Emacs port to gcc -fcheck-pointer-bounds

classic Classic list List threaded Threaded
15 messages Options
Reply | Threaded
Open this post in threaded view
|

Emacs port to gcc -fcheck-pointer-bounds

Paul Eggert
In <https://debbugs.gnu.org/29600> I published patches to port Emacs to the
-fcheck-pointer-bounds option of GCC, so that I can debug Emacs with hardware
pointer bounds checking on platforms that support it (such as the Kaby Lake chip
in my year-old laptop running Ubuntu 17.10). This entails changing the
fundamental Emacs internal word from an integer to a pointer of the same width -
which is not as big a deal as one might think, as the commonly-used EMACS_INT
type does not change and Emacs users and Emacs Lisp programmers should not
notice any change.

I would like to install these patches on 'master' soon, and am mentioning this
on emacs-devel to give a heads-up to the few but hardy volunteers who work on
the low-level part of the Emacs implementation.

Reply | Threaded
Open this post in threaded view
|

Re: Emacs port to gcc -fcheck-pointer-bounds

Eli Zaretskii
> From: Paul Eggert <[hidden email]>
> Date: Wed, 6 Dec 2017 23:34:54 -0800
> Cc: Pip Cet <[hidden email]>
>
> In <https://debbugs.gnu.org/29600> I published patches to port Emacs to the
> -fcheck-pointer-bounds option of GCC, so that I can debug Emacs with hardware
> pointer bounds checking on platforms that support it (such as the Kaby Lake chip
> in my year-old laptop running Ubuntu 17.10). This entails changing the
> fundamental Emacs internal word from an integer to a pointer of the same width -
> which is not as big a deal as one might think, as the commonly-used EMACS_INT
> type does not change and Emacs users and Emacs Lisp programmers should not
> notice any change.

Thanks.

It's a large patch, so I think the discussion could benefit from an
overview of the main points of the implementation.

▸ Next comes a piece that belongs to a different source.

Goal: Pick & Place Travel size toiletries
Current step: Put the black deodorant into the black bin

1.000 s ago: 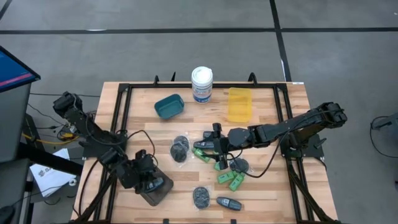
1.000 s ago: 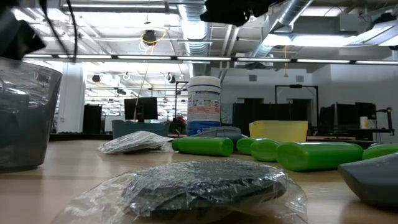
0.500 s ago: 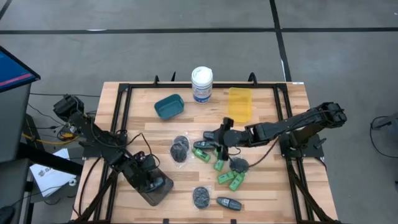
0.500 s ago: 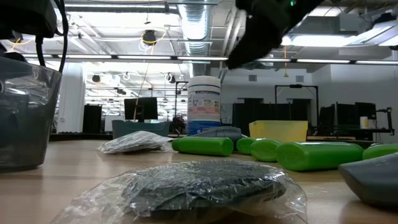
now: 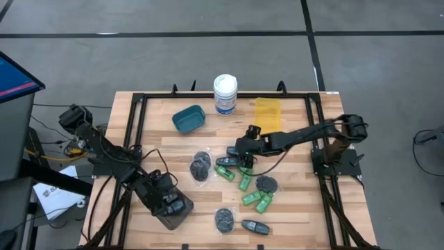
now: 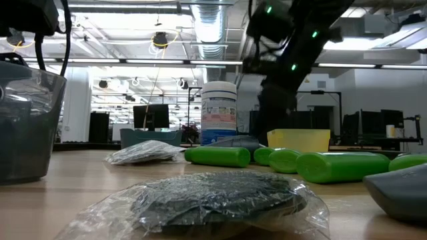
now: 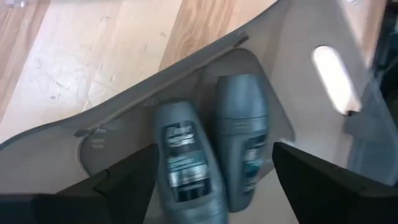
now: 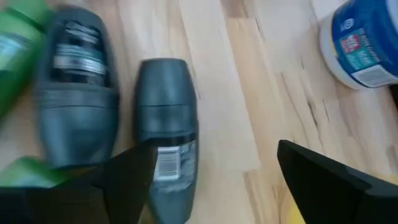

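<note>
My right gripper (image 5: pixel 239 151) (image 8: pixel 216 146) is open above two dark grey mini bottles (image 8: pixel 165 118) that lie side by side on the table, next to a green mini bottle (image 8: pixel 15 43). It touches neither. My left gripper (image 5: pixel 166 201) (image 7: pixel 216 149) is open over a grey bin (image 5: pixel 177 214), in which two dark grey mini bottles (image 7: pixel 180 162) lie on the floor. Several green mini bottles (image 5: pixel 250 198), round dark pieces in clear wrap (image 5: pixel 200 165) (image 6: pixel 213 200) and one more dark bottle (image 5: pixel 253 226) lie on the table.
A teal container (image 5: pixel 188 118), a tall white canister with a blue label (image 5: pixel 225 94) and a yellow container (image 5: pixel 267 116) stand along the far side. A black frame (image 5: pixel 139 118) runs around the tabletop. The grey bin's wall (image 6: pixel 27 127) shows at the low view's left.
My right gripper has come down toward the dark bottles beside the green ones, and its arm has folded in toward the table's middle. My left gripper has edged a little farther over the grey bin.
</note>
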`<action>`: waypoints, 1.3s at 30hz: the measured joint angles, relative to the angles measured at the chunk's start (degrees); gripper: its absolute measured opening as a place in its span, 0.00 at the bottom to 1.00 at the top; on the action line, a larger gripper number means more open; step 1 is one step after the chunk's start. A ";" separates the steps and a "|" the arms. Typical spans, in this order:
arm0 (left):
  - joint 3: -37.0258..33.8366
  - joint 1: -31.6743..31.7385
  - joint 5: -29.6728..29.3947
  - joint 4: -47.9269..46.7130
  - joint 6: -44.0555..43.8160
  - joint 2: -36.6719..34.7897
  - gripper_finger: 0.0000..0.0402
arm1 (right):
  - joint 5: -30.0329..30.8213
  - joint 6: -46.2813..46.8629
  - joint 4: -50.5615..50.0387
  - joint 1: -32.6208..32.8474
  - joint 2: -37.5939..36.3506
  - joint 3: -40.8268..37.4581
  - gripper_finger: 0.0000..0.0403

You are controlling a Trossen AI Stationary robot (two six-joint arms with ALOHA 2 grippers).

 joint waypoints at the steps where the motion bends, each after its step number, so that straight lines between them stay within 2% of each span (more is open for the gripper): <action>1: 0.00 0.00 -0.01 0.12 0.02 -0.42 0.78 | -0.45 -0.62 0.27 -0.48 0.91 0.10 0.81; 8: 0.00 0.00 -3.05 0.27 -0.02 -5.35 0.78 | -11.96 -2.45 1.95 -3.78 4.62 0.05 0.80; 13: 0.02 0.00 -6.53 0.67 1.03 -8.29 0.78 | -11.62 -3.84 2.99 -4.68 6.39 0.00 0.79; 19: 0.02 0.02 -9.13 1.53 2.01 -9.89 0.78 | -10.13 -6.59 5.08 -5.87 7.38 0.15 0.73; 23: 0.02 0.02 -9.80 2.00 2.43 -10.02 0.78 | -10.23 -6.82 4.88 -6.61 7.38 0.12 0.64; 28: 0.02 0.02 -11.05 2.44 4.31 -10.04 0.78 | -11.75 -6.88 4.16 -7.34 7.33 0.12 0.42; 33: 0.02 0.02 -11.51 2.75 4.61 -10.04 0.78 | -11.33 -7.19 4.60 -7.43 7.14 0.28 0.27; 39: 0.02 0.02 -13.25 3.67 6.10 -10.02 0.78 | -11.70 -8.89 5.83 -7.36 7.07 0.19 0.26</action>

In particular, how would this work in a build --with-wide-int?

Reply | Threaded
Open this post in threaded view
|

Re: Emacs port to gcc -fcheck-pointer-bounds

Pip Cet
In reply to this post by Paul Eggert
How does this work? Is sizeof(void *) == 24? (I don't have hardware
that supports this, unfortunately, and no software emulation appears
to be available).

I would suggest an explicit __bnd_check_pointer_bounds in
make_lisp_symbol until the GCC issue is fixed, as an out-of-bounds
symbol index seems a very real possibility for a bug. (And maybe
lisp.h should include ptr-bounds.h, as we'll probably need it in the
allocation functions there?)

The rest of the patch looks good to me, though it's unfortunate that
NIL_IS_ZERO's definition is becoming less futureproof (it's a minor
detail, but switching to a macro there might be better).

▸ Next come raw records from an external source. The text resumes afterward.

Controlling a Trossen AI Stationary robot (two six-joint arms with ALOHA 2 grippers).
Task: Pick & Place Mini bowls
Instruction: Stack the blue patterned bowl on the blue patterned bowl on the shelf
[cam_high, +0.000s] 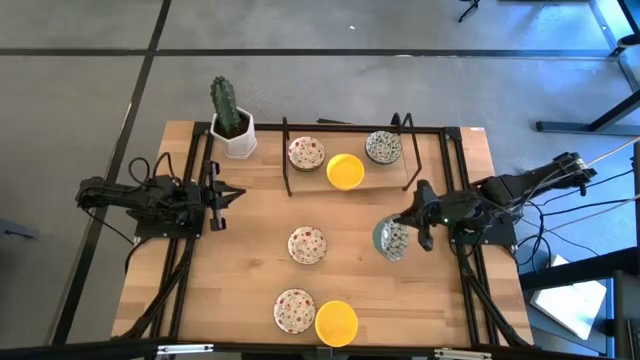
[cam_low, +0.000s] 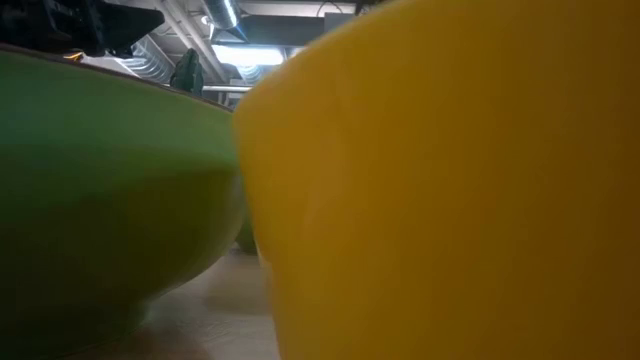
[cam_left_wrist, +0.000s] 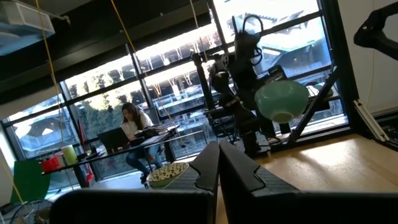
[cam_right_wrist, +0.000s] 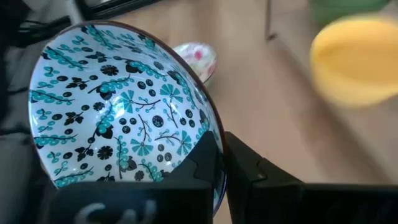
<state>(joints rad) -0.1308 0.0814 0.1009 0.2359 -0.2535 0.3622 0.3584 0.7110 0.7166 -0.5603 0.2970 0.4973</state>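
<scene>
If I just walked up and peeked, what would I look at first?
Probably the right gripper at the table's right side, holding a green-patterned bowl tipped on its edge, its rim pinched between the fingers. Next, the cactus in its white pot at the back left corner. Then the bright yellow bowls, one on the rack at the back and one at the front edge.

Counter (cam_high: 250, 230), high view:
- Left half, mid-frame: bare wood, open passage.
- Top centre: rack (cam_high: 345, 150) with three bowls; cactus (cam_high: 228, 108) upper left of it.
- Centre: speckled bowl (cam_high: 307, 244), free all round.
- Bottom centre: speckled bowl (cam_high: 295, 310) just beside yellow bowl (cam_high: 336, 322).
- Right: right claw (cam_high: 408, 238) gripping patterned bowl (cam_high: 391, 238).
</scene>
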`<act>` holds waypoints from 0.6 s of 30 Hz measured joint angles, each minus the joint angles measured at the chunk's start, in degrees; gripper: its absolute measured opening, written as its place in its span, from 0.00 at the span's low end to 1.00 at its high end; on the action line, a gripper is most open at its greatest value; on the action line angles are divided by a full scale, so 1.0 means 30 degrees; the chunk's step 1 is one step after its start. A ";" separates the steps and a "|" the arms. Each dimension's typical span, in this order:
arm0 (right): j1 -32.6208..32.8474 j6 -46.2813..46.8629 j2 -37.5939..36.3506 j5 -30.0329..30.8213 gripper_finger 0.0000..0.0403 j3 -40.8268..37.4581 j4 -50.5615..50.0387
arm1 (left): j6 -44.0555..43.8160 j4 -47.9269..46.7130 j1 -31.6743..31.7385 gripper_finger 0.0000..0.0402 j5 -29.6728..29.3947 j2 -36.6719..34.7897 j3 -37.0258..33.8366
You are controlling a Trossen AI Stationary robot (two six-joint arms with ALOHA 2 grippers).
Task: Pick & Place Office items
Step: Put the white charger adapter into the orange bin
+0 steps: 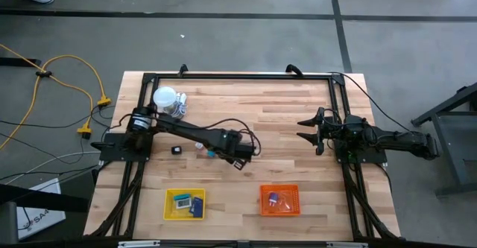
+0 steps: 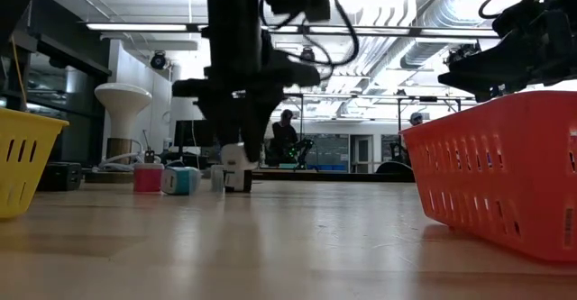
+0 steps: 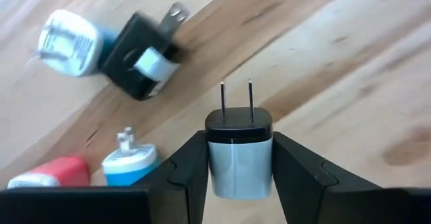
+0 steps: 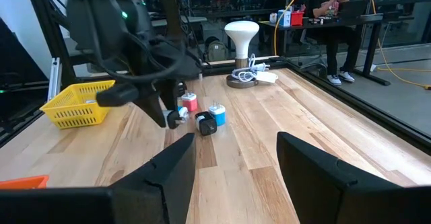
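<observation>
My left gripper [image 3: 239, 183] points down over the table's middle [image 1: 237, 159] and is shut on a white charger with a black pronged face [image 3: 239, 150]. Beside it on the wood lie a black adapter [image 3: 138, 56], a white-and-teal one [image 3: 67, 39], a blue plug [image 3: 131, 165] and a red-and-white piece [image 3: 47, 173]. A further small black item [image 1: 177, 150] lies to their left. My right gripper [image 4: 236, 177] is open and hangs above the table's right side [image 1: 307, 129], touching nothing. My left gripper pinches the white charger by its two opposite side walls [image 3: 214, 160], one finger [image 3: 192, 170] on each side. The fingers come from above, pointing down, and lie along the body. The black face and both prongs [image 3: 236, 99] point down at the table. Whether it is lifted clear, I cannot tell.
A yellow mesh tray [image 1: 167, 203] with teal and blue items and an orange mesh tray [image 1: 262, 200] with a purple-blue item stand near the table's near edge. The white globe on its stand [image 1: 165, 97] is at the far left. A black frame rail [image 1: 238, 75] borders the table.
</observation>
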 joint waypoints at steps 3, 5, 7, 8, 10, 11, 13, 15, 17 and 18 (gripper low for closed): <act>-0.0007 0.0000 0.0000 0.0007 0.48 0.0000 -0.0007 | 0.0916 0.0845 -0.0260 0.32 -0.0405 -0.0179 0.0007; -0.0007 0.0000 0.0000 0.0000 0.48 0.0000 -0.0007 | 0.1771 0.1704 -0.0352 0.32 -0.0397 -0.0193 0.0007; -0.0003 0.0000 0.0002 0.0003 0.48 -0.0005 -0.0015 | 0.2864 0.2754 -0.0391 0.32 -0.0405 -0.0234 0.0007; -0.0007 0.0000 0.0000 0.0003 0.48 0.0000 -0.0010 | 0.3490 0.3489 -0.0391 0.32 -0.0420 -0.0257 0.0007; -0.0007 0.0000 0.0000 0.0000 0.48 -0.0001 -0.0015 | 0.4712 0.4767 -0.0391 0.32 -0.0420 -0.0259 0.0015; -0.0006 0.0000 0.0001 0.0000 0.48 0.0000 -0.0015 | 0.5409 0.5477 -0.0391 0.32 -0.0412 -0.0259 0.0011; -0.0006 0.0000 0.0000 0.0000 0.48 -0.0001 -0.0022 | 0.7011 0.6992 -0.0391 0.32 -0.0412 -0.0259 0.0015; -0.0007 0.0000 0.0000 0.0000 0.48 -0.0003 -0.0022 | 0.8439 0.8337 -0.0391 0.32 -0.0412 -0.0259 0.0015; -0.0005 0.0000 0.0000 0.0000 0.48 0.0000 -0.0022 | 0.9885 0.9474 -0.0437 0.33 -0.0369 -0.0259 0.0015; -0.0005 0.0000 0.0003 0.0000 0.48 0.0000 -0.0025 | 1.0535 1.0040 -0.0480 0.33 -0.0369 -0.0259 0.0015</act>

On Thu, Dec 7, 2017 at 7:34 AM, Paul Eggert <[hidden email]> wrote:

> In <https://debbugs.gnu.org/29600> I published patches to port Emacs to the
> -fcheck-pointer-bounds option of GCC, so that I can debug Emacs with
> hardware pointer bounds checking on platforms that support it (such as the
> Kaby Lake chip in my year-old laptop running Ubuntu 17.10). This entails
> changing the fundamental Emacs internal word from an integer to a pointer of
> the same width - which is not as big a deal as one might think, as the
> commonly-used EMACS_INT type does not change and Emacs users and Emacs Lisp
> programmers should not notice any change.
>
> I would like to install these patches on 'master' soon, and am mentioning
> this on emacs-devel to give a heads-up to the few but hardy volunteers who
> work on the low-level part of the Emacs implementation.

Reply | Threaded
Open this post in threaded view
|

Re: Emacs port to gcc -fcheck-pointer-bounds

Paul Eggert
In reply to this post by Eli Zaretskii
On 12/08/2017 05:45 AM, Eli Zaretskii wrote:
> It's a large patch, so I think the discussion could benefit from an
> overview of the main points of the implementation.
>
> In particular, how would this work in a build --with-wide-int?

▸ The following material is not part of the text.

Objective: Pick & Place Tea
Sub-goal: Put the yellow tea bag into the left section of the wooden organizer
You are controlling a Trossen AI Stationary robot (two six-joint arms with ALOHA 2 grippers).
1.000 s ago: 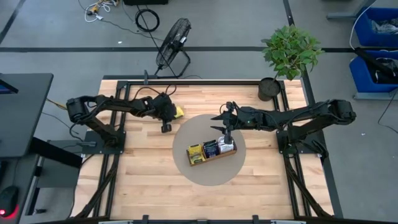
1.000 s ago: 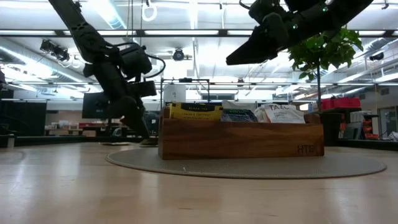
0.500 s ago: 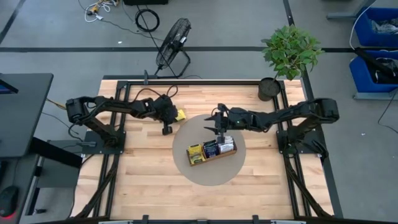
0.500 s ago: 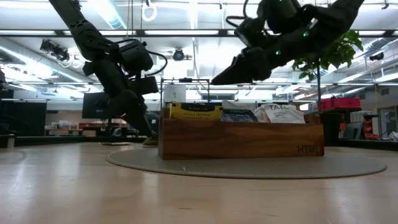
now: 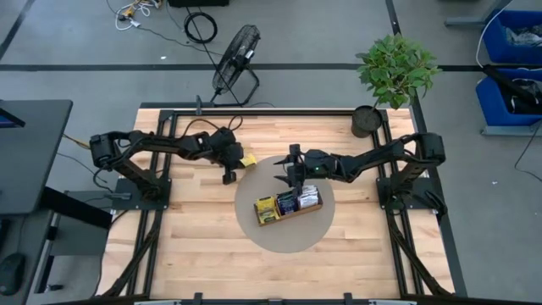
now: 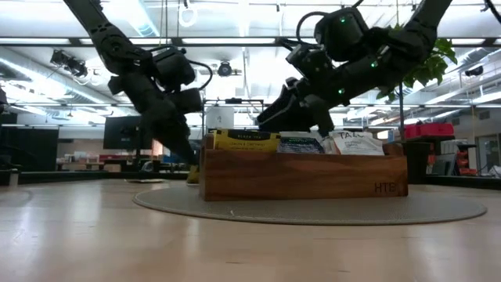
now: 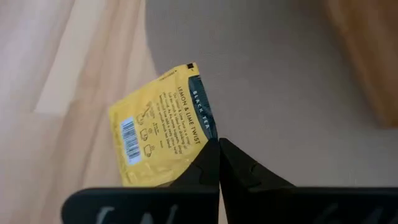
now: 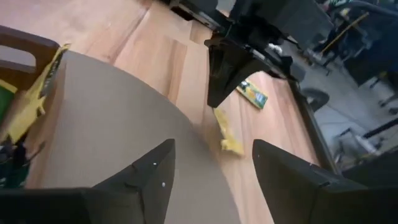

The short answer is, "It doesn't"; this is enforced by an '# error
"pointer-checking not supported with wide integers"' in src/lisp.h. The
longer answer is that I could add support for it, but I doubt whether
it's worth the trouble.

The basic idea of -fcheck-pointer-bounds is that you cannot lie to GCC
that a pointer is an integer: if a value is intended to be a pointer you
must declare it to be a pointer. You are allowed to calculate an
out-of-range pointer so long as you don't use it, and you are allowed to
cast it to some other type or to void *. The hardware/software
combination checks the bounds some (but not all, alas) pointer
dereferencing operations. The idea is to catch the most common cases
that might be victimized.

The -mmpx implementation does not change the size of pointers: they are
still 8 bytes on x86-64 and are still 4 bytes on x86. Instead, the
hardware keeps a cache that maps addresses of pointers to the pointers'
bounds. The compiler generates code that deduces a pointer's bounds from
the cache when the program loads a pointer from memory. It's the
compiler's responsibility to keep track of the bounds of pointers that
it keeps in registers, so that when it stores these pointers the cache
can be updated. The reason for all this complexity is to support
programs where only some modules have been built with
-fcheck-pointer-bounds, and where pointers are passed back and forth
between modules.

The -mmpx implementation is jury-rigged, and I do not recommend it for
production: it is so slow and buggy that not a lot of people use it, and
quite possibly it will be withdrawn from GCC some day. However, for
debugging Emacs it is useful and I found a real bug in emacs-26 with it.
Unlike -fsanitize=address, -fcheck-pointer-bounds works with a dumped
Emacs. (Well, it works halfway: since the cache doesn't survive
undumping, the dumped Emacs cannot check pointers created before Emacs
was dumped.) In contrast, -fsanitize=address makes a dumped Emacs crash
immediately.


Reply | Threaded
Open this post in threaded view
|

Re: Emacs port to gcc -fcheck-pointer-bounds

Paul Eggert
In reply to this post by Pip Cet
On 12/08/2017 08:13 AM, Pip Cet wrote:
> I would suggest an explicit __bnd_check_pointer_bounds in
> make_lisp_symbol until the GCC issue is fixed, as an out-of-bounds
> symbol index seems a very real possibility for a bug.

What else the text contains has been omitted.